## [Action item]
Find and copy each line of the data that includes "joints".

## [Records from a collection]
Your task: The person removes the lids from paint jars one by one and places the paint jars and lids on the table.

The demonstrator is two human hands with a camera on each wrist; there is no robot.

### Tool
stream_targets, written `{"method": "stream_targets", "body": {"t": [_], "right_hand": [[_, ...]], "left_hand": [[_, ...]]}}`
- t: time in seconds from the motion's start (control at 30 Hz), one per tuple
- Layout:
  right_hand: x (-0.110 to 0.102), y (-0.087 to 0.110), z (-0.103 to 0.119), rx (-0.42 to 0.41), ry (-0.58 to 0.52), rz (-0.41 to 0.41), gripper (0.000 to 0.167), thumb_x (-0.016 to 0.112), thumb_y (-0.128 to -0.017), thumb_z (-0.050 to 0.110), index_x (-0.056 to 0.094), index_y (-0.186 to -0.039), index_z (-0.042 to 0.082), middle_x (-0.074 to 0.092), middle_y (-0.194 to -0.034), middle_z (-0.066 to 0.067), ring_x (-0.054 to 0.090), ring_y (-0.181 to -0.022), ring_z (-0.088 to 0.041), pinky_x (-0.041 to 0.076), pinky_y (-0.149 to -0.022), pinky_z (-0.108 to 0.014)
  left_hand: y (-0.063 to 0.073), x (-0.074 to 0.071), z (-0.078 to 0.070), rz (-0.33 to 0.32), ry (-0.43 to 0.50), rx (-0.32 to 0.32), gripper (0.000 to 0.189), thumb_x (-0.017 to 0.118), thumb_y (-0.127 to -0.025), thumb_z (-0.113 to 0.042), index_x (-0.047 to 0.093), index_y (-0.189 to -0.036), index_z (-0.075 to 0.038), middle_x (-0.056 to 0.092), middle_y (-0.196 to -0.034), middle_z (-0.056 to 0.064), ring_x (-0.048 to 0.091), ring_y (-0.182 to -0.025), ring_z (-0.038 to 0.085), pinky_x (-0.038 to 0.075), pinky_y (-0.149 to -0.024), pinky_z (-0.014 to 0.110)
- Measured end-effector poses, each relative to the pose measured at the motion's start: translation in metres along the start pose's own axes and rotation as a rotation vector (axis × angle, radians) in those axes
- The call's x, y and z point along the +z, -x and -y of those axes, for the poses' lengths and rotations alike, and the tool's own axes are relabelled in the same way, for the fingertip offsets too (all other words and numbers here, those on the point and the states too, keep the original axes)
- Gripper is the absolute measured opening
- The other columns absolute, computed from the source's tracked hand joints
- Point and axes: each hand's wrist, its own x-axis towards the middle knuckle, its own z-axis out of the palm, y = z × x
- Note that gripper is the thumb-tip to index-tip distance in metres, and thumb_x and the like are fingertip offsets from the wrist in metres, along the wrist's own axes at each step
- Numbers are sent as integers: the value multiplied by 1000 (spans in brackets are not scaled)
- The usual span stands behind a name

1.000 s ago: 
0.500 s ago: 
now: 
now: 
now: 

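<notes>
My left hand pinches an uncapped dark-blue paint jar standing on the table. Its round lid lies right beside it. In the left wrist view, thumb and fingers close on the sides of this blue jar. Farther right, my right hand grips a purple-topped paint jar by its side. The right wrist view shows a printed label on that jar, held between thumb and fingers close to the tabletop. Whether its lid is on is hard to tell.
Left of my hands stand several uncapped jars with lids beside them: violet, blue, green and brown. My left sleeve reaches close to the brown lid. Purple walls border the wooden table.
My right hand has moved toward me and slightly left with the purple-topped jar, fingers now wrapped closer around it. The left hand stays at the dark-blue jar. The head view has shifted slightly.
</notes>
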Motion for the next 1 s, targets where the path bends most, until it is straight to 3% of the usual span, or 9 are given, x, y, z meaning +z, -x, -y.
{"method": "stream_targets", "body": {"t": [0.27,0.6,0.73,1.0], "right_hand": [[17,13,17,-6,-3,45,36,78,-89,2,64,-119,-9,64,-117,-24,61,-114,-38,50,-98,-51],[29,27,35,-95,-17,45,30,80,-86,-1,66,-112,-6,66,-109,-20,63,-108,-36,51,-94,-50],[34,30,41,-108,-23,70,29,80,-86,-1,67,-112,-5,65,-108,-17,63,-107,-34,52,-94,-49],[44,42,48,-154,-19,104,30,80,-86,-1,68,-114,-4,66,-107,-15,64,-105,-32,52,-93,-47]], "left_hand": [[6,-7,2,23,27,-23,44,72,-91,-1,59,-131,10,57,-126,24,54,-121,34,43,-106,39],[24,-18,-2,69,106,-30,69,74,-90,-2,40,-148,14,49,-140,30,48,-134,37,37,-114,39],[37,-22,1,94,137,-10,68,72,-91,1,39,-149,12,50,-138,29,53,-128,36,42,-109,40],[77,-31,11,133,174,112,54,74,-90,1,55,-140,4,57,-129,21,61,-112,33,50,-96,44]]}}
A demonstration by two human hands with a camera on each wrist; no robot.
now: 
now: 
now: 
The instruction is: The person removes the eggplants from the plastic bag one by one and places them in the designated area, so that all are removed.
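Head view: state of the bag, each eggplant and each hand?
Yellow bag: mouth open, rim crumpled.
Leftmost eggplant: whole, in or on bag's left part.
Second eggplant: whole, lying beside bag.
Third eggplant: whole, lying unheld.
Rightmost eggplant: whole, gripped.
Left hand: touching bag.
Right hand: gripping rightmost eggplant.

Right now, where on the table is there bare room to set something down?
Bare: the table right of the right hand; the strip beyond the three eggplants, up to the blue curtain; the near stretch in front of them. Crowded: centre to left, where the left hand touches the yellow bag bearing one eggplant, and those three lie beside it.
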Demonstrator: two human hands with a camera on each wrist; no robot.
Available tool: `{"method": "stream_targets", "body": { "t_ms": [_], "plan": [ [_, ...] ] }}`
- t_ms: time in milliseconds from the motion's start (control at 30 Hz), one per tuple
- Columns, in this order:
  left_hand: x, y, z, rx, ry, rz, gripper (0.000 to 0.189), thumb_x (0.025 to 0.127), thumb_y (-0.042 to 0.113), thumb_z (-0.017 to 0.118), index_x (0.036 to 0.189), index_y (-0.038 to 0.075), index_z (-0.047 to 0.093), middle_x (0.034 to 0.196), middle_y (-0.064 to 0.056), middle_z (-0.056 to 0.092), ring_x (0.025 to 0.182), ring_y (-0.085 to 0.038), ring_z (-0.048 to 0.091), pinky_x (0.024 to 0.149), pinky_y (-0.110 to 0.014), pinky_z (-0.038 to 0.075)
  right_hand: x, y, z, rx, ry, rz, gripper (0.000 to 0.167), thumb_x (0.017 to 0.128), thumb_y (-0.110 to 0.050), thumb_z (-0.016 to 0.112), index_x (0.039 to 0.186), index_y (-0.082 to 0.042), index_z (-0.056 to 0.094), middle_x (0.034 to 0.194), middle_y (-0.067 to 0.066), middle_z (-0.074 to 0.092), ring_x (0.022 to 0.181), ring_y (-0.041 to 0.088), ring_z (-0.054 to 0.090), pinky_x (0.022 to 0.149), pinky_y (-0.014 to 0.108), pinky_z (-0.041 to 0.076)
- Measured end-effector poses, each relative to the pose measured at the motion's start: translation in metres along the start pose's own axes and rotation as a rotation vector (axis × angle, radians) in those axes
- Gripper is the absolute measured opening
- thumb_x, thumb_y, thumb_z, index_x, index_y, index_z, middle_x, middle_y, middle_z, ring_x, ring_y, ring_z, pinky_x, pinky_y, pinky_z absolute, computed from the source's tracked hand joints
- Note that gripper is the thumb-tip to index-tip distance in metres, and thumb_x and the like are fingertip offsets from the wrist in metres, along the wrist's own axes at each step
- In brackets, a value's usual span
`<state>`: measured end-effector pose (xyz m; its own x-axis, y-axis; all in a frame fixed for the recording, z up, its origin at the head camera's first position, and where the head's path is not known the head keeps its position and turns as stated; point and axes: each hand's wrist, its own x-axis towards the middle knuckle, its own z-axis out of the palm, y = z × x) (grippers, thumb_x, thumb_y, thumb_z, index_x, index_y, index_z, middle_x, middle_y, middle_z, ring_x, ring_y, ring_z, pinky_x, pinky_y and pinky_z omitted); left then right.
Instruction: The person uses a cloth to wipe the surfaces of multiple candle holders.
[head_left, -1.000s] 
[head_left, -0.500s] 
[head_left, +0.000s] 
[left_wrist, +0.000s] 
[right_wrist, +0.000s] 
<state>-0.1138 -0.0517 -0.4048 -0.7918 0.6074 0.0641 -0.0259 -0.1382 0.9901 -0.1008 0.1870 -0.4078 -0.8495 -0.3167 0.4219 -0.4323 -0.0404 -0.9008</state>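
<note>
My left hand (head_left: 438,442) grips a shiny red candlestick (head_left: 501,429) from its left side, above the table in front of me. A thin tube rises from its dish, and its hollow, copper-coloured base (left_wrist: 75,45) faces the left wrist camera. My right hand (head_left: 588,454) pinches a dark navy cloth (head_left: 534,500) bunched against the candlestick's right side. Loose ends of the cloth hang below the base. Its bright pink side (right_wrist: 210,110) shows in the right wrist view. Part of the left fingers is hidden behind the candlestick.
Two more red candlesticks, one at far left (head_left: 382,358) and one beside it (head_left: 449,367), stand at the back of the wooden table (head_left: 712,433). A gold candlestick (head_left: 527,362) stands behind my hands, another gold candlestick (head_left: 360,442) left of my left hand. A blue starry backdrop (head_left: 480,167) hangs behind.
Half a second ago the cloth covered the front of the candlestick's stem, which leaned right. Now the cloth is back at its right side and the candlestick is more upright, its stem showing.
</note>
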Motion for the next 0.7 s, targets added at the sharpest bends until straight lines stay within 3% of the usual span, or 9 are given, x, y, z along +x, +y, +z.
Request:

## [Answer]
- The other columns absolute, computed from the source's tracked hand joints
- thumb_x, thumb_y, thumb_z, index_x, index_y, index_z, middle_x, middle_y, middle_z, ring_x, ring_y, ring_z, pinky_x, pinky_y, pinky_z absolute, computed from the source's tracked hand joints

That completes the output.